(Exercise prompt): The required output is the stretch from the line containing "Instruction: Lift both" through the line containing "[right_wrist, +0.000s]" in the records below, unaltered and with no pictures.

Extracted records:
▬▬▬

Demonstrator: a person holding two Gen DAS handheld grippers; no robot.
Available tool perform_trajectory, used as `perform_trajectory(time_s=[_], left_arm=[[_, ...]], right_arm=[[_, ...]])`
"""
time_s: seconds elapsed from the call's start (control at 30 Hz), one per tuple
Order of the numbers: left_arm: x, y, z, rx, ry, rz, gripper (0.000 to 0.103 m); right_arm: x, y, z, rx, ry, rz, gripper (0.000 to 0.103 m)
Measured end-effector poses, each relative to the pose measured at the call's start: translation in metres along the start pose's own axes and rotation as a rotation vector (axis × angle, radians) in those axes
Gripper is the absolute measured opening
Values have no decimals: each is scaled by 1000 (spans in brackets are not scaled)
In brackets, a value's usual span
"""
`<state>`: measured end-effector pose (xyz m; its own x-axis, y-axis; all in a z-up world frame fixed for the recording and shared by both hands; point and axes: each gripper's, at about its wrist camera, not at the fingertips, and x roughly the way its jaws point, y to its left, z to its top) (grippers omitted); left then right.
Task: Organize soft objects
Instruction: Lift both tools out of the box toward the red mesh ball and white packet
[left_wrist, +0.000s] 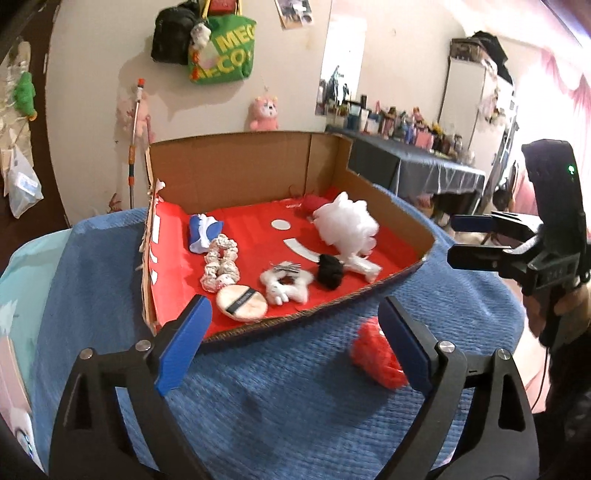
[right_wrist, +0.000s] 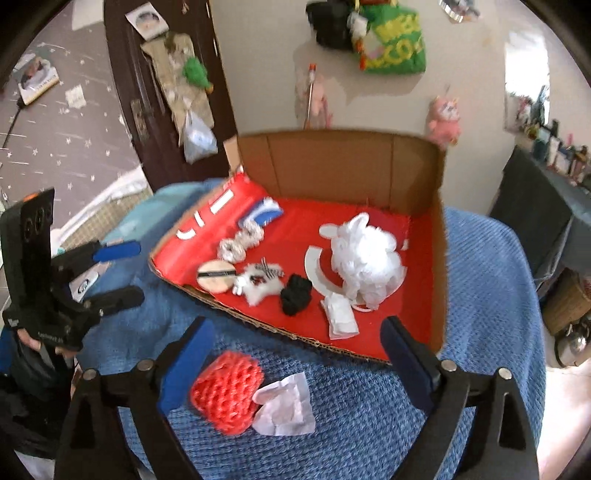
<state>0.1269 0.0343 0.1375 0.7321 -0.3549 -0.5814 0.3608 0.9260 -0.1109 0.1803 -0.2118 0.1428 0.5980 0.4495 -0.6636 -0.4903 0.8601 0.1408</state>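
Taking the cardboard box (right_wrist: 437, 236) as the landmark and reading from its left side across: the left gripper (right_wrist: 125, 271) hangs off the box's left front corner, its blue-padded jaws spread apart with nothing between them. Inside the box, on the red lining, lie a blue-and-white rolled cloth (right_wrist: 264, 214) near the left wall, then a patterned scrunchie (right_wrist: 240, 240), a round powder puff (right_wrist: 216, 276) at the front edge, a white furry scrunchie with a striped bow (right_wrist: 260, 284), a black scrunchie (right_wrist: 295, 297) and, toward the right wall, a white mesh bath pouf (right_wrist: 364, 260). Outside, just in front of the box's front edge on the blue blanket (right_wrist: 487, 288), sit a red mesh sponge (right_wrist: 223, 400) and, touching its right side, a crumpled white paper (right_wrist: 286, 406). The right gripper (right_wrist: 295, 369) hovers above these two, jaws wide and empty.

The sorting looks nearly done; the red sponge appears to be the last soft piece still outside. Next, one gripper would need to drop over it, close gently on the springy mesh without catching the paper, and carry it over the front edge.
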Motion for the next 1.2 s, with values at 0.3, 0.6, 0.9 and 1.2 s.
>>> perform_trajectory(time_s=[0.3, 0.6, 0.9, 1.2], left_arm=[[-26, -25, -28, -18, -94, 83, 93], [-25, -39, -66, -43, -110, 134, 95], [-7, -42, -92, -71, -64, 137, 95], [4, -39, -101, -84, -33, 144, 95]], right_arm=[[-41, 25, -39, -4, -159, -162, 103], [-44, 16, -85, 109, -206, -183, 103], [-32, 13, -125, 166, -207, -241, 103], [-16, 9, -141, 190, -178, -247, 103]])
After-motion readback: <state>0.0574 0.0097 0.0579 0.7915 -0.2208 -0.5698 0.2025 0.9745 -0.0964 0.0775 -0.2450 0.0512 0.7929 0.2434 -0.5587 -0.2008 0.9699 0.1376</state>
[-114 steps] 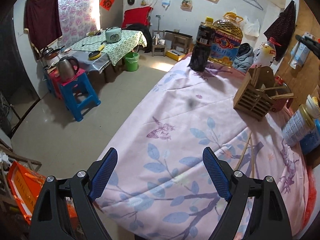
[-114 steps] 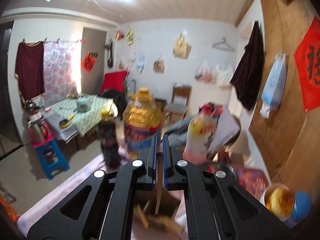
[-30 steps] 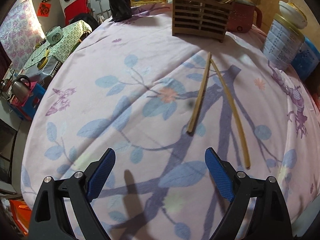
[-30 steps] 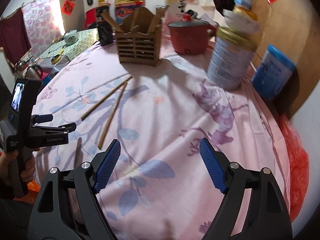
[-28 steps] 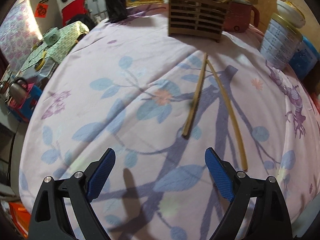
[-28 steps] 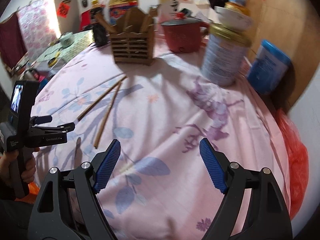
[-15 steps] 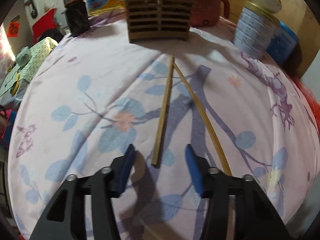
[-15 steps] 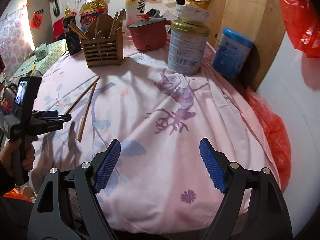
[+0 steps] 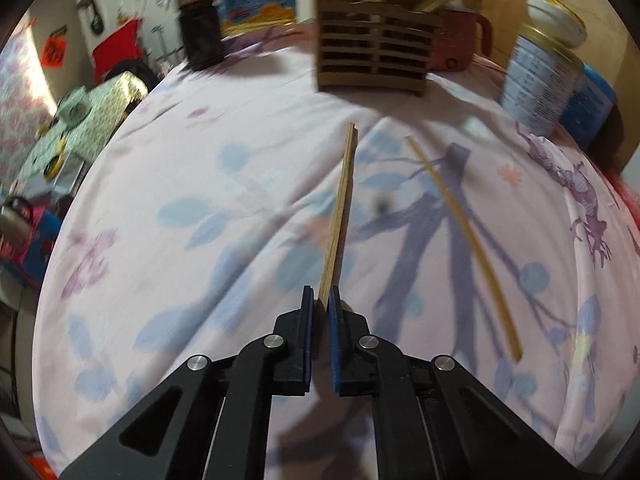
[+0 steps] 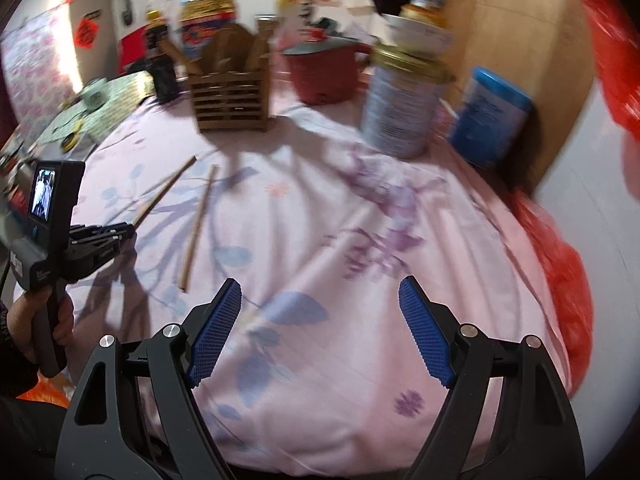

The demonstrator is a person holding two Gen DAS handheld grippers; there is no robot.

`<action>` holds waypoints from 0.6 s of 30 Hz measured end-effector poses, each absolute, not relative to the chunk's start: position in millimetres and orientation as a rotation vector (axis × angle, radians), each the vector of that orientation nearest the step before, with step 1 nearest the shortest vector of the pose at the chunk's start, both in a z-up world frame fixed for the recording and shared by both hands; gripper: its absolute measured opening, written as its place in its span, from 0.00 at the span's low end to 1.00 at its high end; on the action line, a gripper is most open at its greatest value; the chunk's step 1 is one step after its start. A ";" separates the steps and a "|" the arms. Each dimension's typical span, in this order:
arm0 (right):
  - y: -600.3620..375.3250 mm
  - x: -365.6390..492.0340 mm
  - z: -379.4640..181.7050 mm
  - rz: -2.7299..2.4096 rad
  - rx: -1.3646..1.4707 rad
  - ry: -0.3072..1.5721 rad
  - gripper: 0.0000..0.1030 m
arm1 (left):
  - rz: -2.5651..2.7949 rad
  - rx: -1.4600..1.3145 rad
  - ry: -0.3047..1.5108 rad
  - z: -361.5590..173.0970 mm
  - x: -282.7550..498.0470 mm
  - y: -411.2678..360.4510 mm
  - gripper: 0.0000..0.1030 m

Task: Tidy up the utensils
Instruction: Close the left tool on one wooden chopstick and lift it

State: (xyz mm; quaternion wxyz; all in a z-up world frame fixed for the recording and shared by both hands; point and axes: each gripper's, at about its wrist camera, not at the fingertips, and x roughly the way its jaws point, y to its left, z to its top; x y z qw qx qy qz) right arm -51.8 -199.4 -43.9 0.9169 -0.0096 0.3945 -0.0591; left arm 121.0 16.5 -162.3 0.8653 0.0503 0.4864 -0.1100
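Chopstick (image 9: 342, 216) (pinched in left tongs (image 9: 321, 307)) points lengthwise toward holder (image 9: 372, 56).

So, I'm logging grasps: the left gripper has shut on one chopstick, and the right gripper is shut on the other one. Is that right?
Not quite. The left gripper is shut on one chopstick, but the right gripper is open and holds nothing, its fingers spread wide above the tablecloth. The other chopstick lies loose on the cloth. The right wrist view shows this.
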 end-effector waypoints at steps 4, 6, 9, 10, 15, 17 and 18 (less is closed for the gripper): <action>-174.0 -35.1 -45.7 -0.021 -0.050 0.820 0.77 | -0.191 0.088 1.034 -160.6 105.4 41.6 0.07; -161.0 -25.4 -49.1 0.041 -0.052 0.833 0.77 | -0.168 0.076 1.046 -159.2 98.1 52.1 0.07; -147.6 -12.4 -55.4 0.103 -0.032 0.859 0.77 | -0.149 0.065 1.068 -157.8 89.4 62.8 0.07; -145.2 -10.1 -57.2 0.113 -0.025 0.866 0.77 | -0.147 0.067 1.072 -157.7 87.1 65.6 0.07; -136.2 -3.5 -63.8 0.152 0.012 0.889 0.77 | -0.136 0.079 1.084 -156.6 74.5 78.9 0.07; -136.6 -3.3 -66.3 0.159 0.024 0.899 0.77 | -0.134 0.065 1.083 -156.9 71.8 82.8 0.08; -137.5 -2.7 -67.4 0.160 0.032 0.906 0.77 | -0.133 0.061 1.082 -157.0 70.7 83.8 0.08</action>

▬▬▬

(Task solution):
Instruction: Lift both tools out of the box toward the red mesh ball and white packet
[left_wrist, +0.000s] 
[right_wrist, +0.000s] 

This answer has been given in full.